Falta infraestrutura
A família de Beatriz divide uma casa de taipa na Comunidade do Maruim, em
Macau. Não há rua, mas um beco enlameado, sujo e com acúmulo de lixo. O
banheiro dela e de todos os outros moradores, é o braço de maré que passa ao
lado dos barracos, de onde eles também tiram o sustento através da pescaria de
sururu, peixes e búzios. E é esta mesma maré, que em dias de chuva ou lua
cheia, alaga as casas. Ratos e baratas passeiam pelo que resta dos
móveis sem nenhuma cerimônia. Água potável e energia elétrica chegam às
estruturas de barro, plástico, papelão e cipós através de “bicos”, alguns deles
clandestinos. O risco de acidentes é iminente.

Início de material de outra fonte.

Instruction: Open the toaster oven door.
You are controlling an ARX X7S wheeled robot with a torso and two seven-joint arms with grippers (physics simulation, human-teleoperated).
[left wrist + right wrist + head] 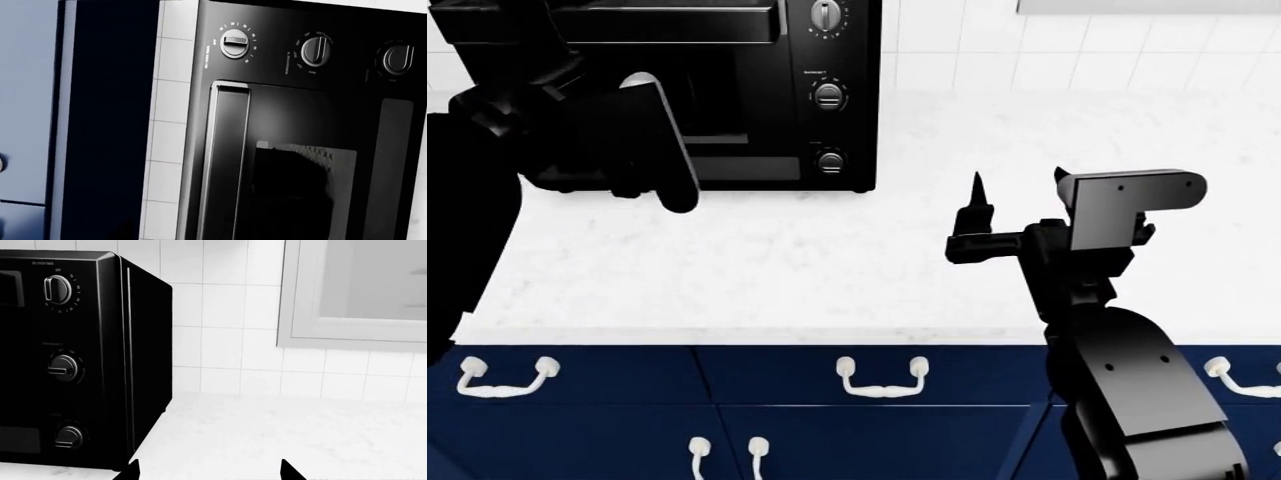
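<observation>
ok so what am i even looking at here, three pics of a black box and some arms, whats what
These are simulator renders from a two-armed robot's three cameras. The head view looks down over a white counter with navy cabinets below. The black box is a toaster oven with three knobs down its right panel.

The other two views come from cameras on the wrists. The left wrist view sits close to the toaster oven door, showing its bar handle and glass window. The right wrist view sees the oven's knob side and the wall tiles.

The left gripper is raised in front of the door; whether it is open is unclear. The right gripper hovers over the counter, fingers apart, holding nothing.
</observation>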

Situação similar ocorre em Guamaré, cidade que desponta no cenário econômico
brasileiro como uma das que mais atrai investimentos em parques eólicos e na
mini-refinaria da Petrobras. Entretanto, muitas pessoas dependem exclusivamente
do serviço e dos recursos públicos para sobreviver. Há, em Macau e Guamaré,
lugares nos quais a política do ‘pão e circo’, nos moldes do imperador romano
Otávio Augusto, não alimenta e não alegra.
“Eu cheguei em Macau quando tinha cinco anos de idade. Eu moro numa casa com um
quarto, uma sala, uma cozinha e um lugar para tomar banho. As necessidades, a
gente faz num saco e joga na maré. Sou mãe de três filhos e estou grávida do
quarto. Eu cato marisco. Cada quilo é vendido por R$ 7. O máximo que consegui
tirar foi 25 quilos num dia. Meu marido é pescador, mas também faz bicos como
pedreiro. Tem que se virar, né? Estou grávida de seis meses e ainda não comecei
o pré-natal. Não tem médico no PSF aqui perto. Depois do Carnaval, o posto
deixou de funcionar por meses. Ainda não tem doutor”.
Carla Edilza Simão, 33 anos, desempregada“Vontade eu tenho de trabalhar, mas
não tem emprego aqui em Guamaré. Sou mãe de cinco filho, só um mora comigo.
Meus outros quatro filhos moram com o pai, porque aqui não cabe. Eu não sei
ler, mas decorei como assina meu nome. A gente que é pobre, não tem nada
resolvido. Meu sonho era ter uma casa para ter meus filhos todos juntos de mim.
Eu peço que eles tenham um pouco de paciência. Do bom e do melhor não, mas a
comida, eu arranjo. Com fé em Deus, eu vou ter meu filho de volta, quando
construir uma casinha maior. Quando chega de manhã, na hora do almoço, eu sinto
muita falta deles. Falar nos meus filhos me dá um aperto no coração”.